● What the task asks: Could you output the complete listing given below exactly?

● Data provided:
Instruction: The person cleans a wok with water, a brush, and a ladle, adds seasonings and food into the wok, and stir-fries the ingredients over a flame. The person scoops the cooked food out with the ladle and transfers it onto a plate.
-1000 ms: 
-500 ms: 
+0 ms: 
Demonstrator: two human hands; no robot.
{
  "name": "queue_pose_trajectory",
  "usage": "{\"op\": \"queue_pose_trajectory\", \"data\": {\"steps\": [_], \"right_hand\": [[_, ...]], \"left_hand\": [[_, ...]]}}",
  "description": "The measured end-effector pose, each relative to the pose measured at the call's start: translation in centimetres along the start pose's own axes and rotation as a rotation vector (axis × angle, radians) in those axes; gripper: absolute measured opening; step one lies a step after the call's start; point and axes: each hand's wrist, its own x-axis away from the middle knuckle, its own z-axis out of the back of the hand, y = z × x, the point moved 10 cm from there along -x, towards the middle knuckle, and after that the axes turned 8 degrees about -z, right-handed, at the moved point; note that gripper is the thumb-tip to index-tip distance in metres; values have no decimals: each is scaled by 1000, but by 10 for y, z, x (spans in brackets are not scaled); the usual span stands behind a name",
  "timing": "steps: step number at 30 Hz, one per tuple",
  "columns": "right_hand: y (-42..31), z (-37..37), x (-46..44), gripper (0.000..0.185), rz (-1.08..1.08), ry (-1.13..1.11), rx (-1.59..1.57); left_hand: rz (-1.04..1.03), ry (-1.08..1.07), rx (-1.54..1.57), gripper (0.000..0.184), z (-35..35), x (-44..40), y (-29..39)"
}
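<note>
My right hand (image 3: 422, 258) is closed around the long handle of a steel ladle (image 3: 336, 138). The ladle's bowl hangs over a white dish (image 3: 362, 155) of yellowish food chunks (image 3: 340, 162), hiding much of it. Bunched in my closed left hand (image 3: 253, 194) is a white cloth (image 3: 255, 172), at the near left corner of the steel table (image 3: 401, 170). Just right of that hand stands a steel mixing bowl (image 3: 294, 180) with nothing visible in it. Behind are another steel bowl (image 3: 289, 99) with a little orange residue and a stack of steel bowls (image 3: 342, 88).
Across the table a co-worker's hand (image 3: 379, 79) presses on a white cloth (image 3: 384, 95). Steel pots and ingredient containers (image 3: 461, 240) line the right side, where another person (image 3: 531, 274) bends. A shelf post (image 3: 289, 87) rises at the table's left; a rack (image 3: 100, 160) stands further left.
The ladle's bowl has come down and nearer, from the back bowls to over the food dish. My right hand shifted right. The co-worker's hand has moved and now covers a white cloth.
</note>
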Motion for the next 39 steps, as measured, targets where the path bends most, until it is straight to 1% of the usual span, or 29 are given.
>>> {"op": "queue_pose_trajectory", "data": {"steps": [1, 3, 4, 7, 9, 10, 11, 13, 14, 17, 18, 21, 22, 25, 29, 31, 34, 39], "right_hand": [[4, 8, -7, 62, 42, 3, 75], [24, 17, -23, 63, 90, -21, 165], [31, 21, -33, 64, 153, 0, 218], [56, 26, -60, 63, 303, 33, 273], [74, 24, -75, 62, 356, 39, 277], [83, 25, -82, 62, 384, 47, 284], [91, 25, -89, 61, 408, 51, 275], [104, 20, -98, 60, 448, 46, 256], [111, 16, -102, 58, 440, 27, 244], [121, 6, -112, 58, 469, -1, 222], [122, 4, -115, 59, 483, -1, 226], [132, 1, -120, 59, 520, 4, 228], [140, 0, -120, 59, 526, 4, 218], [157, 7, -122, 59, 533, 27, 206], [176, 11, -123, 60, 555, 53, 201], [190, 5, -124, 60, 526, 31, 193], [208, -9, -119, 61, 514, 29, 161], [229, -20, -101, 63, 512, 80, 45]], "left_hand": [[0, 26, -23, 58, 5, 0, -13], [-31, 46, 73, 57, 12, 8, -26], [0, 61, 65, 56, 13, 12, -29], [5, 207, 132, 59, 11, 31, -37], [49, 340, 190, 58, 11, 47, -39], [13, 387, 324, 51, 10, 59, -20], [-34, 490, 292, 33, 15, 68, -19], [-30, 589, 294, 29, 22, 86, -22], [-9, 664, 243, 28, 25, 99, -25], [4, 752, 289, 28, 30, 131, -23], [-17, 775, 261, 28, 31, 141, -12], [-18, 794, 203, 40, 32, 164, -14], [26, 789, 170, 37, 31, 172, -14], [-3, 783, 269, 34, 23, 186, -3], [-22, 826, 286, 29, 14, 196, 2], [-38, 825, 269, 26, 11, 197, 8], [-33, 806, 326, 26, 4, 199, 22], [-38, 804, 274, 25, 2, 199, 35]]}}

● Reply:
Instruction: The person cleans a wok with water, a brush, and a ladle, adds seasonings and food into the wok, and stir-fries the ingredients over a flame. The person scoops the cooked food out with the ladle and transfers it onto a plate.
-1000 ms: 
-500 ms: 
+0 ms: 
Demonstrator: two human hands; no robot.
{
  "name": "queue_pose_trajectory",
  "usage": "{\"op\": \"queue_pose_trajectory\", \"data\": {\"steps\": [_], \"right_hand\": [[_, ...]], \"left_hand\": [[_, ...]]}}",
  "description": "The measured end-effector pose, each relative to the pose measured at the call's start: translation in centimetres along the start pose's own axes and rotation as a rotation vector (axis × angle, radians) in those axes; gripper: absolute measured opening; step one lies a step after the call's start; point and axes: each hand's wrist, its own x-axis away from the middle knuckle, its own z-axis out of the back of the hand, y = z × x, the point moved 10 cm from there along -x, towards the middle knuckle, and after that the axes turned 8 degrees about -z, right-handed, at the moved point; note that gripper is the thumb-tip to index-tip distance in metres; values have no decimals: each is scaled by 1000, but by 10 for y, z, x (spans in brackets are not scaled); the usual span stands behind a name",
  "timing": "steps: step number at 30 Hz, one per tuple",
  "columns": "right_hand: y (-42..31), z (-37..37), x (-46..44), gripper (0.000..0.185), rz (-1.08..1.08), ry (-1.13..1.11), rx (-1.59..1.57); left_hand: rz (-1.04..1.03), ry (-1.08..1.07), rx (-1.54..1.57), gripper (0.000..0.184), z (-35..35), x (-44..40), y (-29..39)"
}
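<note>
My right hand (image 3: 422, 258) is closed around the long handle of a steel ladle (image 3: 336, 138). The ladle's bowl hangs over a white dish (image 3: 362, 155) of yellowish food chunks (image 3: 340, 162), hiding much of it. Bunched in my closed left hand (image 3: 253, 194) is a white cloth (image 3: 255, 172), at the near left corner of the steel table (image 3: 401, 170). Just right of that hand stands a steel mixing bowl (image 3: 294, 180) with nothing visible in it. Behind are another steel bowl (image 3: 289, 99) with a little orange residue and a stack of steel bowls (image 3: 342, 88).
Across the table a co-worker's hand (image 3: 379, 79) presses on a white cloth (image 3: 384, 95). Steel pots and ingredient containers (image 3: 461, 240) line the right side, where another person (image 3: 531, 274) bends. A shelf post (image 3: 289, 87) rises at the table's left; a rack (image 3: 100, 160) stands further left.
The ladle's bowl has come down and nearer, from the back bowls to over the food dish. My right hand shifted right. The co-worker's hand has moved and now covers a white cloth.
</note>
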Motion for the next 39 steps, as measured, targets where the path bends most, until it is straight to 1% of the usual span, or 29 are given.
>>> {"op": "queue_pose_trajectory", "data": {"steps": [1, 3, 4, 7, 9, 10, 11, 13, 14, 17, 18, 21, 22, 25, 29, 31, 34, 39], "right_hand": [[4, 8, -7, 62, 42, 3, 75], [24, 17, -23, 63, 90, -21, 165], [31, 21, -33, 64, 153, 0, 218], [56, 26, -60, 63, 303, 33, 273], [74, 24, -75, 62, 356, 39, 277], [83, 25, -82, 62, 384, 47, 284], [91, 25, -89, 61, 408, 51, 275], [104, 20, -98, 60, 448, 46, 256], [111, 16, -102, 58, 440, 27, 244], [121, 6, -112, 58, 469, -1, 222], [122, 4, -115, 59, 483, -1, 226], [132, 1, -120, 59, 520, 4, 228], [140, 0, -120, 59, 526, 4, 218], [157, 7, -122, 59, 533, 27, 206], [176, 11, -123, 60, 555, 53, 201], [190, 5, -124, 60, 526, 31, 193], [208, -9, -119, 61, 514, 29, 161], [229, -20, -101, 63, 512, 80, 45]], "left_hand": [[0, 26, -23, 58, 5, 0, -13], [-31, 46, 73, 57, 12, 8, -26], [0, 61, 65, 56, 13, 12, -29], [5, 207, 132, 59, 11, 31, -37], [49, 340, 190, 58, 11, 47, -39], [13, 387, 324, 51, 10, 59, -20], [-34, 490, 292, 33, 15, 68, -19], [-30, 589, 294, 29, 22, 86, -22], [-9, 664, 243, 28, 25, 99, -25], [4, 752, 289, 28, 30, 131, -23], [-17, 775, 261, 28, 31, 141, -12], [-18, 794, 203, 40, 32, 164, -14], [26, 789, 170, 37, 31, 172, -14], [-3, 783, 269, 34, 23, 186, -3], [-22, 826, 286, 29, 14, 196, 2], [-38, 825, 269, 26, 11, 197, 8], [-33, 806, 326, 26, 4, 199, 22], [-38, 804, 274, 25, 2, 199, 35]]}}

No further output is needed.